Sur ce, on se souhaita bonne nuit, et la pie regagna sa demeure en disant :
"Pourvu que ce damné rossignol nous laisse dormir !"
Le lendemain, de grand matin, maître Renard s'était mis, comme chaque jour, en campagne, mais il n'avait pas été heureux, et il rentrait dans son terrier, quand tout à coup, en levant la tête, il vit la pie qui se tenait sur une branche, portant dans son bec un superbe fromage, bien rond, bien blanc.
"Pardieu, murmura-t-il, à défaut de poule ou de canard, un fromage n'est pas pour me dépalire, car j'ai grand'faim. Voyons, dit-il sans se montrer, rêvons au moyen de l'avoir. J'ai déjà réussi avec le corbeau, donc à pas menus, semblant se promener pour son plaisir.
"Tiens, dit-il, madame Margot ! Vous allez bien ?"
La pie fit signe que oui.
"Figurez-vous, reprit le malin personnage, que je viens de faire un déjeuner magnifique, et je rentrais pour faire la sieste... Mais comme vous êtes belle, ce matin, vos plumes sont joliment lustrées... Tenez - c'est un hasard curieux, - je causais justement de vous tout à l'heure à mon compère le loup, et je lui disais, que, jolie comme vous êtes, vous devriez être musicienne et chanter comme une alouette."
En prononçant ces mots, il s'approchait toujours, et il se trouva juste sous la pie.
"N'est-ce pas que j'avais raison ? Il a parié que je me trompais, et le résultat du pari est un festin que le perdant devra offrir à vous, au corbeau, à tous nos amis.

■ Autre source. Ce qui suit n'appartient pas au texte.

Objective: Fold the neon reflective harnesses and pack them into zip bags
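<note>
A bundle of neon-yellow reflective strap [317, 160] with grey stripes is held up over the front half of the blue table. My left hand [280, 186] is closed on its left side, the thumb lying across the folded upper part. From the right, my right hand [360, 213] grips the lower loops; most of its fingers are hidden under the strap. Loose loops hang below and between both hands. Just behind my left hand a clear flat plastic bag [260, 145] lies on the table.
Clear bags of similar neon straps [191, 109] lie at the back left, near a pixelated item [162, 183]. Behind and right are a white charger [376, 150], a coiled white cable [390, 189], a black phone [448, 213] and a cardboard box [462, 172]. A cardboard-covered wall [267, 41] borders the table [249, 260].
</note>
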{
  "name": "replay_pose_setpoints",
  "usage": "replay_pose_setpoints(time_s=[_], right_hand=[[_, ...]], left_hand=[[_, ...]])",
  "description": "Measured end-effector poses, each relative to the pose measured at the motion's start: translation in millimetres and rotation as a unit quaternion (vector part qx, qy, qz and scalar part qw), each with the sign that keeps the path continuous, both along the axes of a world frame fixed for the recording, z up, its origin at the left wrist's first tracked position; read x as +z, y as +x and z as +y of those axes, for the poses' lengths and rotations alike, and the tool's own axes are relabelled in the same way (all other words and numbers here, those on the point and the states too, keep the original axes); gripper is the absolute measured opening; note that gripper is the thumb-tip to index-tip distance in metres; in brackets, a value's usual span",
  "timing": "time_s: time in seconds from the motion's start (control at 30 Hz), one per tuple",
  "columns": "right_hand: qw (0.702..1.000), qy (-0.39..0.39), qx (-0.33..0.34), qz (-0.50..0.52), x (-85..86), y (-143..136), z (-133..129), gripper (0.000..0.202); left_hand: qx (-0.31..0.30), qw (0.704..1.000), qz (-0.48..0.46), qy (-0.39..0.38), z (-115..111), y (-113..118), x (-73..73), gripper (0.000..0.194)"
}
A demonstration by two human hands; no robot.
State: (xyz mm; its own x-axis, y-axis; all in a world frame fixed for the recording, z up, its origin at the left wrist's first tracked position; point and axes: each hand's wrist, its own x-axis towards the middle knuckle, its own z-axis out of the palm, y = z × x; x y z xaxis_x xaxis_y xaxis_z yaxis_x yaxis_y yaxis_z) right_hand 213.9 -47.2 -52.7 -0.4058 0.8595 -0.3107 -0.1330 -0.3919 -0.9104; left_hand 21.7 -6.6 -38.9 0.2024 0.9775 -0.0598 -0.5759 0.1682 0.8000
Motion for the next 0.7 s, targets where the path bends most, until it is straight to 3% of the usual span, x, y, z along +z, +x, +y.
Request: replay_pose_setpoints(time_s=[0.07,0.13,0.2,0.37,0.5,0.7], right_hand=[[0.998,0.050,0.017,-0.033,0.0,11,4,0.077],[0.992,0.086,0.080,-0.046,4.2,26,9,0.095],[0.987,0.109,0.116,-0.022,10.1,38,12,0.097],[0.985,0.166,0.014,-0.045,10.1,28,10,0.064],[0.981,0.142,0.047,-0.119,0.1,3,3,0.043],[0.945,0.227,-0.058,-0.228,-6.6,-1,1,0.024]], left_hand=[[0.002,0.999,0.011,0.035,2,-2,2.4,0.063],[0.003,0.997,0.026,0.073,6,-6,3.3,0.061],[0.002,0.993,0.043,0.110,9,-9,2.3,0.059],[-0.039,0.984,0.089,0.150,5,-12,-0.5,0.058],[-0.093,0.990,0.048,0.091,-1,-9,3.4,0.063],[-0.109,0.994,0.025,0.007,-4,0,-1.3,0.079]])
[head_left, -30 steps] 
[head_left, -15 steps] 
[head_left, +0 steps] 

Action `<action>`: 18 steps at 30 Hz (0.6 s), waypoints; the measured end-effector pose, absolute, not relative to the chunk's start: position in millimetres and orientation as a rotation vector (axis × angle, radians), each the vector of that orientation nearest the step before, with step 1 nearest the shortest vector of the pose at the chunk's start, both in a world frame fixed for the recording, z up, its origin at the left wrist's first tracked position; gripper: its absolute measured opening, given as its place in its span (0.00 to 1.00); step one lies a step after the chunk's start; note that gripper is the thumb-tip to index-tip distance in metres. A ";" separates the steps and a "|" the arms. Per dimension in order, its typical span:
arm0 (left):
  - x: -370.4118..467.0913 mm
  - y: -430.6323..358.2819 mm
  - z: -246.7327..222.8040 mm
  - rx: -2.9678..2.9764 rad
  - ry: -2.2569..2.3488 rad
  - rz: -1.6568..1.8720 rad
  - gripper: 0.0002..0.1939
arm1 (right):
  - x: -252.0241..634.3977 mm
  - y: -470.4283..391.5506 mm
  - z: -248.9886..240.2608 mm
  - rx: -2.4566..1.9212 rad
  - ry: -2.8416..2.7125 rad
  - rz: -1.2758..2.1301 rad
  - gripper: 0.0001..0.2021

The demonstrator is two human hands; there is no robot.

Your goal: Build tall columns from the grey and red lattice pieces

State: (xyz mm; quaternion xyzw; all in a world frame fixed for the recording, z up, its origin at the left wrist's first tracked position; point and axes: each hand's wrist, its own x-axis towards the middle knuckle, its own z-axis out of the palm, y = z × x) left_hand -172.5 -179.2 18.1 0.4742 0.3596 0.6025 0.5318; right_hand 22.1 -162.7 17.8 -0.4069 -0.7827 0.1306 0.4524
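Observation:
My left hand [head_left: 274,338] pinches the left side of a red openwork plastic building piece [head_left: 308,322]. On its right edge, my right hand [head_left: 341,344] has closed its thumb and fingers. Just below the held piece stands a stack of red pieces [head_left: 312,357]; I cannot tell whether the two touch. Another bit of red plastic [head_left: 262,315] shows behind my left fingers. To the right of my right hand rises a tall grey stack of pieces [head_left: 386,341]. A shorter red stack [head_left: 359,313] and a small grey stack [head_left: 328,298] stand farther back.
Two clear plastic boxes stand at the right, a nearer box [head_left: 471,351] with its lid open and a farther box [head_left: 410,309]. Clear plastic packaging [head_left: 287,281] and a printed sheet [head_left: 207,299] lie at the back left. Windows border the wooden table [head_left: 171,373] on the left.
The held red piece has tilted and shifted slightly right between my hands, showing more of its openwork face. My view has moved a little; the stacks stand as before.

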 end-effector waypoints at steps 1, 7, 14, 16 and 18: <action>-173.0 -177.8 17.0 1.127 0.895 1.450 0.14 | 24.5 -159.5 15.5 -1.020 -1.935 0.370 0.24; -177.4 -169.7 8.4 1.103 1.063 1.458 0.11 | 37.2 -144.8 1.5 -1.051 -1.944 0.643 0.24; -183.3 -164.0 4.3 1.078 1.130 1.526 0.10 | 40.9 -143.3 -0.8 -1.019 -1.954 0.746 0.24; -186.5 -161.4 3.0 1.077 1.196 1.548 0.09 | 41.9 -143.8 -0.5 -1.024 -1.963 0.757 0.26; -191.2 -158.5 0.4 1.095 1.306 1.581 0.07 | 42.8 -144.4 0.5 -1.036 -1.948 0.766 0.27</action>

Voulez-vous me dire si j'ai perdu ou gagné ?"
La pie fit signe que oui.
Le renard se dressa sur ses pattes de derrière.
La pie ouvrit un large bec et laissa choir... le caillou qu'elle avait déterré avec tant de soin, et qui, tombant juste sur le nez de maître Renard, lui cassa net deux dents.
Il poussa un cri et sauta en arrière.
"Voilà, dit la pie. Si vous avez appris au corbeau que tout flatteur vit aux dépends de celui qui l'écoute, apprenez à votre tour qu'il faut pour cela que le flatteur soit intelligent et qu'il sache choisir son monde : ce qui réussit quelquefois ne réussit pas toujours, et mieux vaut être sincère et honnête que flagorneur et impudent. Vous avez aussi votre leçon, tâchez de vous en souvenir."
Sur ce, elle s'envola pour aller conter son histoire à tous ses amis, et maître Renard, tout gémissant et à jeun, rentra chez lui, honteux et aussi confus que s'il eût été pris par une poule.